SOLID Adoption: The Curse of F12

David Wheeler (1927-2004) was something of a computer science folk hero around Cambridge.  You think object-orientation was a neat idea?  He invented the subroutine.  Academics would tell stories of having conversations in which they’d describe some particularly thorny problem they were trying to solve, only to be met with, “Oh yes, I remember that:  I never got around to writing a paper, but I’ll give you my notes on how I dealt with it.”

But he’s most famous for saying “Any problem in computer science can be solved with another layer of indirection.”.  You’d have thought inventing functions would be more memorable, but actually it turns out that pithy remarks win out where posterity is concerned.

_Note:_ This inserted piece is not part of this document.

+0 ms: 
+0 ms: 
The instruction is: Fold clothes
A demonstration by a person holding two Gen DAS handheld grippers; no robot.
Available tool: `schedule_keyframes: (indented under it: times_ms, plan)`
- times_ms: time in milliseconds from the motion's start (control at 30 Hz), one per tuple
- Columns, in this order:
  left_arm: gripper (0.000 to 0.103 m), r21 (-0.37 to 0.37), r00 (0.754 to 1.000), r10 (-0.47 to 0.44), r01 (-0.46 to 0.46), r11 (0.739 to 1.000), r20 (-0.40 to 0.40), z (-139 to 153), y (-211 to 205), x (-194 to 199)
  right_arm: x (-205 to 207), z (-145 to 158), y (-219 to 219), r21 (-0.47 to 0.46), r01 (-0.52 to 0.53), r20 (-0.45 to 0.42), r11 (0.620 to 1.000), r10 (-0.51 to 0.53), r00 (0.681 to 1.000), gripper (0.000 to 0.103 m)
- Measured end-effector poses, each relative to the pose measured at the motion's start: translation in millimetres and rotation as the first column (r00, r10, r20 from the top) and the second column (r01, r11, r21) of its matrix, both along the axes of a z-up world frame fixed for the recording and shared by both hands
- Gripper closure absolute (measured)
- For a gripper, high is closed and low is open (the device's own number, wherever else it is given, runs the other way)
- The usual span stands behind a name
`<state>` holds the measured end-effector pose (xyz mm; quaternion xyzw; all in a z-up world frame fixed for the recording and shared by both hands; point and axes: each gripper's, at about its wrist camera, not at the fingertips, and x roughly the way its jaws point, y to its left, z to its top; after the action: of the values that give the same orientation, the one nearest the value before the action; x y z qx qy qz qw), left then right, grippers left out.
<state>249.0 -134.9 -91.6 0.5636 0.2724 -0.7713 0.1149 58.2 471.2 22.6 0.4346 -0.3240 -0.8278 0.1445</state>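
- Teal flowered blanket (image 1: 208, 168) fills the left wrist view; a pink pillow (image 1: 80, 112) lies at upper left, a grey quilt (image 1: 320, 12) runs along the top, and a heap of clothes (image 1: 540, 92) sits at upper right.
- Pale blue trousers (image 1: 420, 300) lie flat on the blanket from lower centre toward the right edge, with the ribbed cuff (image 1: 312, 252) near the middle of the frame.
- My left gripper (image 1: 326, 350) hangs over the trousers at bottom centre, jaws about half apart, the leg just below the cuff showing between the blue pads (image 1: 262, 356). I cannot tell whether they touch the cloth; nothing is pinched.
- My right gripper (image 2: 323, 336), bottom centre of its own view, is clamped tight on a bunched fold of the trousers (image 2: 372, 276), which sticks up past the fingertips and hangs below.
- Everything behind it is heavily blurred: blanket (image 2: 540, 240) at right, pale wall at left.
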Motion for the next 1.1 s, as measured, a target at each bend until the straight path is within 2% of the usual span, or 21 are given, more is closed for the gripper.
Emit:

SOLID is all about abstraction.  Let me express them in those terms:

  • Open/Closed:  Make stable abstractions
  • Liskov:  Don’t break your abstractions
  • Dependency Inversion:  Don’t take dependencies on concretions, including on object creation
  • Interface Segregation:  Make your abstractions as small as possible

Now, abstraction is useful precisely because it introduces indirection.   Single Responsibility isn’t explicitly about abstraction, but applying it will introduce more indirection into your code.  It’s exactly this that delivers the benefits of SOLID.

But that will usually create another problem

Of course, Prof. Wheeler didn’t end the quote there.  Someone misquoted it as “Any problem in computer science can be solved with another layer of abstraction, except too many layers of abstraction.”  Multiple layers of indirection can be quite painful to navigate, as anyone who’s stared as Castle Windsor’s code for the first time will attest.*  This is a huge barrier to acceptance.  I’m proud to say that I’ve managed to convince a number of developers of the utility of SOLID, but the fact remains that many just see it as unnecessary complexity.  One complaint that I often encounter basically comes down to “F12 doesn’t work.”

Now, someone smarter and funnier than I am described not using dependency inversion as like soldering a lamp directly into the wall.  This sounds ridiculous but let’s talk a bit about the benefits of soldering it.  Well, figuring out your wiring is really easy.  It never changes** and tracing your circuits is really easy.  If you’re dealing with the plug next to the sofa, it’s got a reading lamp in it.  It’s never a phone charger.  When you switch on the reading lamp, you’re guaranteed it’s going to work and you’re not going to have to mess around unplugging whatever the last guy was using.  SOLID code, by contrast, looks like tangle of wires the first time you see it.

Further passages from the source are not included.